Stevens: What do you expect to be the biggest opportunities and challenges to using consumer data in the future?
Tabrizi: The two biggest challenges will be data security and privacy. It is very important to have proper considerations with the policies and framework around data. There are also more technical challenges when it comes to online and digital, as the amount of data that you can collect is exponentially more than the transactional or product data that you can collect through a point-of-sale (POS) system. People have to think about consistently making different kinds of data collected through different sources available. And that data needs to speak to each other to create a proper 360-degree view of customers.
Stevens: How can businesses use a data strategy to not only increase efficiency and profitability but also promote social good?

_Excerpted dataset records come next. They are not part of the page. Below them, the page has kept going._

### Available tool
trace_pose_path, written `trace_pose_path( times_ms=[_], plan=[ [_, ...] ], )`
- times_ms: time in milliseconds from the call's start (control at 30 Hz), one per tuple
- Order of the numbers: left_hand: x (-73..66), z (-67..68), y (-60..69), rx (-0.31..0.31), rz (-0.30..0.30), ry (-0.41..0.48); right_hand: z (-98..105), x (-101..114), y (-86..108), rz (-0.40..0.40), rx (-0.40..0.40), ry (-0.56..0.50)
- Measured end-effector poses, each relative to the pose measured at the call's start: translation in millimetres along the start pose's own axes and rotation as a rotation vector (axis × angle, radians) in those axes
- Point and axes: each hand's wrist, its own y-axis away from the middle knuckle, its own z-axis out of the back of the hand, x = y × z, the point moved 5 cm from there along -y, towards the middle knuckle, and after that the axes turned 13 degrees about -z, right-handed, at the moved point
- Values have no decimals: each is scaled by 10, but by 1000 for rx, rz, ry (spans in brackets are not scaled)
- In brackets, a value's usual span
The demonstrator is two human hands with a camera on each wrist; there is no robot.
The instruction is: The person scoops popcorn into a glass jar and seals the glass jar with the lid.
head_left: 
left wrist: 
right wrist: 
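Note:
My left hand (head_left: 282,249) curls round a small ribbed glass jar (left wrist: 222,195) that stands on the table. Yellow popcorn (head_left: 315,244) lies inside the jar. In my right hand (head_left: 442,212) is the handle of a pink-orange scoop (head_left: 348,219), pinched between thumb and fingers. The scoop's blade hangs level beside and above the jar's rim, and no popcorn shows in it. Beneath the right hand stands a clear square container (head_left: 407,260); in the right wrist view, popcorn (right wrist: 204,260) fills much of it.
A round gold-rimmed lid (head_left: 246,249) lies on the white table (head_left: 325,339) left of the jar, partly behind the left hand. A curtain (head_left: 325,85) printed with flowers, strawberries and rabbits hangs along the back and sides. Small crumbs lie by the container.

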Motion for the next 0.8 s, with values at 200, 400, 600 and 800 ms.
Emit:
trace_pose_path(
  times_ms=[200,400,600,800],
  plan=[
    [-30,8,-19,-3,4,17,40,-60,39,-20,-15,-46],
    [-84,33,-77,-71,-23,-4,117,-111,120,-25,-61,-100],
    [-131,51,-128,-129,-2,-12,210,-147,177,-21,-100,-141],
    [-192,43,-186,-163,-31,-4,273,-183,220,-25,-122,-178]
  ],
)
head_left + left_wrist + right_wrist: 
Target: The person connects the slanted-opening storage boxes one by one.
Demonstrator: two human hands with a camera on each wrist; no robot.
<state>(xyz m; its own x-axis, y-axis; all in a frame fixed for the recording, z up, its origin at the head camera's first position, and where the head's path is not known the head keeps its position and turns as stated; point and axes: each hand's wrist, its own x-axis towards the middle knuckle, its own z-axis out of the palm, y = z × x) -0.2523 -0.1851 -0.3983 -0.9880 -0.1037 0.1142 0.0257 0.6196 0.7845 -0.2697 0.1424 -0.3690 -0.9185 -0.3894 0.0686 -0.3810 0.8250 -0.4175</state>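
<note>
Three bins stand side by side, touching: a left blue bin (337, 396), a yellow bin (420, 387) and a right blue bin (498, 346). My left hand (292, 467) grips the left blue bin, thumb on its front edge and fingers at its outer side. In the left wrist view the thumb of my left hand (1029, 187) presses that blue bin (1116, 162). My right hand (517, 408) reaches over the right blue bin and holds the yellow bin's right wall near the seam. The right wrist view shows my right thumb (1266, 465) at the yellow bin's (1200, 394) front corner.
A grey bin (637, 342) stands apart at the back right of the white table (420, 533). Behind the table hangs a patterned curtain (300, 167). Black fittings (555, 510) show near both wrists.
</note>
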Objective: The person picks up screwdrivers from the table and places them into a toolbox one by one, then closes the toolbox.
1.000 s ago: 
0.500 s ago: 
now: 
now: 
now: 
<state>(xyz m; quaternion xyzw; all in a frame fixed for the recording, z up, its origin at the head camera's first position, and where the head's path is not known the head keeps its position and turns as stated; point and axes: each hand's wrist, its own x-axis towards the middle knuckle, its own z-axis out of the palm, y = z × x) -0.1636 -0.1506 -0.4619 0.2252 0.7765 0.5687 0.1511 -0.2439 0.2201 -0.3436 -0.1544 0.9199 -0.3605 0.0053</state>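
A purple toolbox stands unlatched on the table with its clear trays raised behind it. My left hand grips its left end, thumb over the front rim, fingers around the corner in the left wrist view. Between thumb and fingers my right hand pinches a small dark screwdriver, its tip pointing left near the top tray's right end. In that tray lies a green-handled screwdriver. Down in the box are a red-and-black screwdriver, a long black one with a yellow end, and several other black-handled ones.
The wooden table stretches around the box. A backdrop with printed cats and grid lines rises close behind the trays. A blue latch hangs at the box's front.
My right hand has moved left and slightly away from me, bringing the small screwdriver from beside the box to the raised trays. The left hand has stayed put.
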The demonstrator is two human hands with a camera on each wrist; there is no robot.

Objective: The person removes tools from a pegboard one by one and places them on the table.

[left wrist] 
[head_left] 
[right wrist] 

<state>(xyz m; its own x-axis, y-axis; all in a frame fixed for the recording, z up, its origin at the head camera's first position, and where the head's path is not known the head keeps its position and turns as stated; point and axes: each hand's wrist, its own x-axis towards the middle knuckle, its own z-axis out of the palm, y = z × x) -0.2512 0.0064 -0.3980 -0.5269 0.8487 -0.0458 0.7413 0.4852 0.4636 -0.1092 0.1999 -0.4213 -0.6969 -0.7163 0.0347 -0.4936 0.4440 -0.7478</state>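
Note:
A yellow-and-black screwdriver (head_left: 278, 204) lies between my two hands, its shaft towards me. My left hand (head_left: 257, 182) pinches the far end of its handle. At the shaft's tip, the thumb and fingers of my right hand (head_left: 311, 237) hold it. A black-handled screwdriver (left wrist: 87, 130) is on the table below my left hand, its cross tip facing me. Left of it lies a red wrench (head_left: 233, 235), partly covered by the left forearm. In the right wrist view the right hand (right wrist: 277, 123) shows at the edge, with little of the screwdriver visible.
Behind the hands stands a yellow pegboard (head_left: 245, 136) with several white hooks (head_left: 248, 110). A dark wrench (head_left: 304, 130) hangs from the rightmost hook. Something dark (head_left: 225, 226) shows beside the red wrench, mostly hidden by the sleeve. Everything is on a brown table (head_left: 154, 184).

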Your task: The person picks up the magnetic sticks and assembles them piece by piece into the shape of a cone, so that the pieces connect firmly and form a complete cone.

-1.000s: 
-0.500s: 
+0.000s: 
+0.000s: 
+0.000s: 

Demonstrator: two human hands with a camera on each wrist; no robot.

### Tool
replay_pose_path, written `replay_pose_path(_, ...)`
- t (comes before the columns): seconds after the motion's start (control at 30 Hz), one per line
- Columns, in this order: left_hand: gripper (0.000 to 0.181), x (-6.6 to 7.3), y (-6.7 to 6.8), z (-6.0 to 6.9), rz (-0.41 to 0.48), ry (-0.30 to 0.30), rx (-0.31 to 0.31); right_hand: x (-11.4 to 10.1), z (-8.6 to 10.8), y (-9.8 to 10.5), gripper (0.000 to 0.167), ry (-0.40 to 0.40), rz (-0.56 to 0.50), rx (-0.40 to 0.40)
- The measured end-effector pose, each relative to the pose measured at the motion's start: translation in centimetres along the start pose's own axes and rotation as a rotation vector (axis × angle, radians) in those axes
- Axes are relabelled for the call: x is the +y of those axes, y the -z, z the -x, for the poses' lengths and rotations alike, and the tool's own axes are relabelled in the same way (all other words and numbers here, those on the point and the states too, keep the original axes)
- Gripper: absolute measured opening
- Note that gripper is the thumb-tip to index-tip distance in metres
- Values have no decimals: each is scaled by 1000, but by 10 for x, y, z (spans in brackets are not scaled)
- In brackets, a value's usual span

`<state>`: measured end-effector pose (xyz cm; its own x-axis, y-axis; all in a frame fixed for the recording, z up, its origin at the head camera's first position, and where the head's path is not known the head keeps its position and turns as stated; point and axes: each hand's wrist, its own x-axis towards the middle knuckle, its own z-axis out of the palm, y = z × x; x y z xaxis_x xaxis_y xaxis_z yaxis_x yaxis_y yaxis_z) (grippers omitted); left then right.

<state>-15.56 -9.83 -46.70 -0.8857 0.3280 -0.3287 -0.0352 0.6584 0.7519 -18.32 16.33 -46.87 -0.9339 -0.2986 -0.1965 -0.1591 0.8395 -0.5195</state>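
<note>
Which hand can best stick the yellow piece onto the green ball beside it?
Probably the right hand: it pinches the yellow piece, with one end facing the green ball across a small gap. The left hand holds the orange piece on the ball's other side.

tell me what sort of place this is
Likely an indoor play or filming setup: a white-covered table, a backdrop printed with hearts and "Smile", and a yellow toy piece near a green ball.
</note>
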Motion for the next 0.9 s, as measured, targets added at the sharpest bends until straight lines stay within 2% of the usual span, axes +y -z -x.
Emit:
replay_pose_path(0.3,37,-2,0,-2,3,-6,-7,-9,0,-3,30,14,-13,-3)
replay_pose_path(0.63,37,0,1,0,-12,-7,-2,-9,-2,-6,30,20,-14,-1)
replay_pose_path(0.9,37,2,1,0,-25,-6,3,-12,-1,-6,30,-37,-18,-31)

Tabrizi: Start by asking the right questions and really examining any assumptions and KPIs (key performance indicators) you want to maximize or optimize. I don’t think any organization is just purely evil or thinking only about how to maximize profit. Profit is a very important KPI for businesses but in order to become profitable, you have to make sure you retain your customer. Businesses will be much more profitable if they take care to make sure their customers are happy instead of extracting the last marginal dollar from their customers. In order to make customers happy, you need to ease their shopping experience and remove any obstacles or barriers in their way. There are a lot of ways that businesses can use data to understand barriers and frictions and identify places they can do a better job. In order to truly become profitable, you have to have longevity, and in order to have longevity, you need to have your customers. That said, there are a lot of unfortunate biases and ways in which data is not used properly. That’s why I always advocate for going after asking the right questions because if you start with the right question, the odds are at least you have a higher probability of success.